Такого с Прошкой не бывало ранее, чтоб показывал он спесь, ибо отца он любил, а через него, и никак иначе, он любил и весь мир, и других людей. И Бога.
Отдельным же пламенем любил он свою жену, свою Улечку милую, достойную зельной похвалы за ее теплосердие и незлобие и за неугомонное трудолюбие и терпеливость во всяком лихе. И особенно любил он голосок ее серебристый, который непрестанно звенел в памятной части его сердца, подобно переливному журчанью тонкого ручейка в святом источнике у Николаевской часовни за озером.
А потому не мог Прошка видеть ее страданий, кои вменял себе в вину. И, что уж скрывать тайны, и отца винил, что не удосужился тот сходить к старцу, выведать волю Божию, чтоб не быть злому делу и своеволию, от которого все в жизни сунется в прорву неурядиц и беспросветности. От того и не удержал он духу, осудил отца, и пошла душа ропотно сердиться да спесить выбрыком, как необъезженный жеребец, у которого все палки и кнуты еще впереди, да ему, дурню, то невдомек.
Вскоре, однако ж, успокоился он, как мог, но души их с отцом боле не касались друг дружки, и в их глазах не теплился свет семейного единения.
А по осеннему новолетию и вовсе ушел Прохор в тестев дом, который стоял в церковном дворе, ибо тесть его был тем самым батюшкой, который служил по Ульяне заздравные молебны.

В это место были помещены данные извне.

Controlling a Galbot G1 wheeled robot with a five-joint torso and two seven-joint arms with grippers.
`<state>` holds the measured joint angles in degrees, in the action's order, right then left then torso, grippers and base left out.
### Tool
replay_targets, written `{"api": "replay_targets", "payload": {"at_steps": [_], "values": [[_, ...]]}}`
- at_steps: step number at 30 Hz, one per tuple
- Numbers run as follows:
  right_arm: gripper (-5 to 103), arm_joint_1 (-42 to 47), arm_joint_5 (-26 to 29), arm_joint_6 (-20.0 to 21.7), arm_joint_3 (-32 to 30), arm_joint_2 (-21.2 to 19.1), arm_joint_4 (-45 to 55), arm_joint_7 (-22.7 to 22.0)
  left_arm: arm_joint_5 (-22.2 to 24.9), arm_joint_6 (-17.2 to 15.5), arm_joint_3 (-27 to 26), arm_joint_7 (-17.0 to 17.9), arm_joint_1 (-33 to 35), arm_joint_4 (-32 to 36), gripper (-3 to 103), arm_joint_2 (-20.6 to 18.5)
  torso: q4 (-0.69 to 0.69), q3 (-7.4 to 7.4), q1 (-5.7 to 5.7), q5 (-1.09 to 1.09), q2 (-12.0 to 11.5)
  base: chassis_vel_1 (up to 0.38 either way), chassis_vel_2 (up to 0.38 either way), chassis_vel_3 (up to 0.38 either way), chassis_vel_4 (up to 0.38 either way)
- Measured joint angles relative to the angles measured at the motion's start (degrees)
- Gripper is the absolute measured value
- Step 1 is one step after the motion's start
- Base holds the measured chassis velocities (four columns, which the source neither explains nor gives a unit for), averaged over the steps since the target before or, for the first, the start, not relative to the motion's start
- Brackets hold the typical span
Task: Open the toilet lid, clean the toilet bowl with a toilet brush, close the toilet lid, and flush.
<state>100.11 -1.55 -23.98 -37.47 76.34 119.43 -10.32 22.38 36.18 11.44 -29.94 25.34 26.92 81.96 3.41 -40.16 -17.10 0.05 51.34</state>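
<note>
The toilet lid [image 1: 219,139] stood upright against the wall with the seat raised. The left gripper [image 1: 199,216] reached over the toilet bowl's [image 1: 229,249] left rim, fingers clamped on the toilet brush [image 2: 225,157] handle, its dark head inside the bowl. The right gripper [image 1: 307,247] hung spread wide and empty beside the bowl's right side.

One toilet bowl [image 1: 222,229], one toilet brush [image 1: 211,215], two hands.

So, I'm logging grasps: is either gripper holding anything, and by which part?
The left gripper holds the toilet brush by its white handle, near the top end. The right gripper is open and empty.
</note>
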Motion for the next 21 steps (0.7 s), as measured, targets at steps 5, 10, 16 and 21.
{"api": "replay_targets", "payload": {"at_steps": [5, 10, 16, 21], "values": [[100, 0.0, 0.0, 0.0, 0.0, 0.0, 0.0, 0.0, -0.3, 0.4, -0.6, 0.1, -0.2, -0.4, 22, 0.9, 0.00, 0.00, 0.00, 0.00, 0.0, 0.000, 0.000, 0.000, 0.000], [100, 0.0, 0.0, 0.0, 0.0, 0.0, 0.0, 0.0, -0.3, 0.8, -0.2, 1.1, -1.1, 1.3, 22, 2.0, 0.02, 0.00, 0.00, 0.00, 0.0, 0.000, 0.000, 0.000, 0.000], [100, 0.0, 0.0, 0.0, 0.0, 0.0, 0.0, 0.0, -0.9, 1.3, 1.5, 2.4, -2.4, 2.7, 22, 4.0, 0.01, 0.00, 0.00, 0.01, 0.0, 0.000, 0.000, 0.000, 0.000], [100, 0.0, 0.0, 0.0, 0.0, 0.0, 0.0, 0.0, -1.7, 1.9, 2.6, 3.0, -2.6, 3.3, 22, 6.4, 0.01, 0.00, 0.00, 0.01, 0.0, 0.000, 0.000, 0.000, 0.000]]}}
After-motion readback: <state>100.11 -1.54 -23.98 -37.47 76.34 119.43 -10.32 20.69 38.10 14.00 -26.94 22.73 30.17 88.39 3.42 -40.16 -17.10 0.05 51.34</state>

Здесь Ульяна вскоре пришла в себя, ночные лихорадки мало-помалу оставили ее, и жизнь, казалось, выровнялась.
Отца же своего Прохор не бросил одиночничать в хозяйстве и каждое “красно солнце” ходил меж Смирновкой и Никишиным берегом – по утренней зорьке к отцу, а по вечерней домой, в тестев дом, в примаки.
И от сих-то началась мрачная пора тягот и воздыханий, ибо отец с тяжбой переносил такое положение, которое не сразу смог принять, и за которое не сразу смог восславить Бога.
Мучился и Прохор. Терзало его душу собственное решение дела, явно навеянное не правдой и любовью, а обидой и исканием виноватых во ближних. Но возвращаться теперь было б не с руки, да и перед людьми соромно выставляться посмешищем.
В ту пору наглотался он горечи жития в чужом доме, ибо, как говорят, примак и кота тещиного на “Вы” называет. И Прохор от сей обыкновенности не исключился, ибо матери Ульяниной он увиделся чем-то вроде прислужника, которого и пожалеть не зачем: чужой – он и есть чужой. А потому, стоило ему нахмуриться в ответ на поругание – тут же она его относила к людям гордым и надменным, случалось ли присесть среди дня – вот он уже и бездельник, втуне поедающий свой хлеб. А за стол с нею вообще хоть не садись – все в рот заглядывает, не съел бы лишнего приживалец. И так во всяком деле наворчит зла и обиды, что всякий, невольно поддерживающий ее, взглянет на Прохора, как на чужака, случайно и злосчастно в иерейский дом попавшего и зря живущего на свете Божьем. Как пустое и ненужное, а то и вредоносное, вроде коросты на пятках.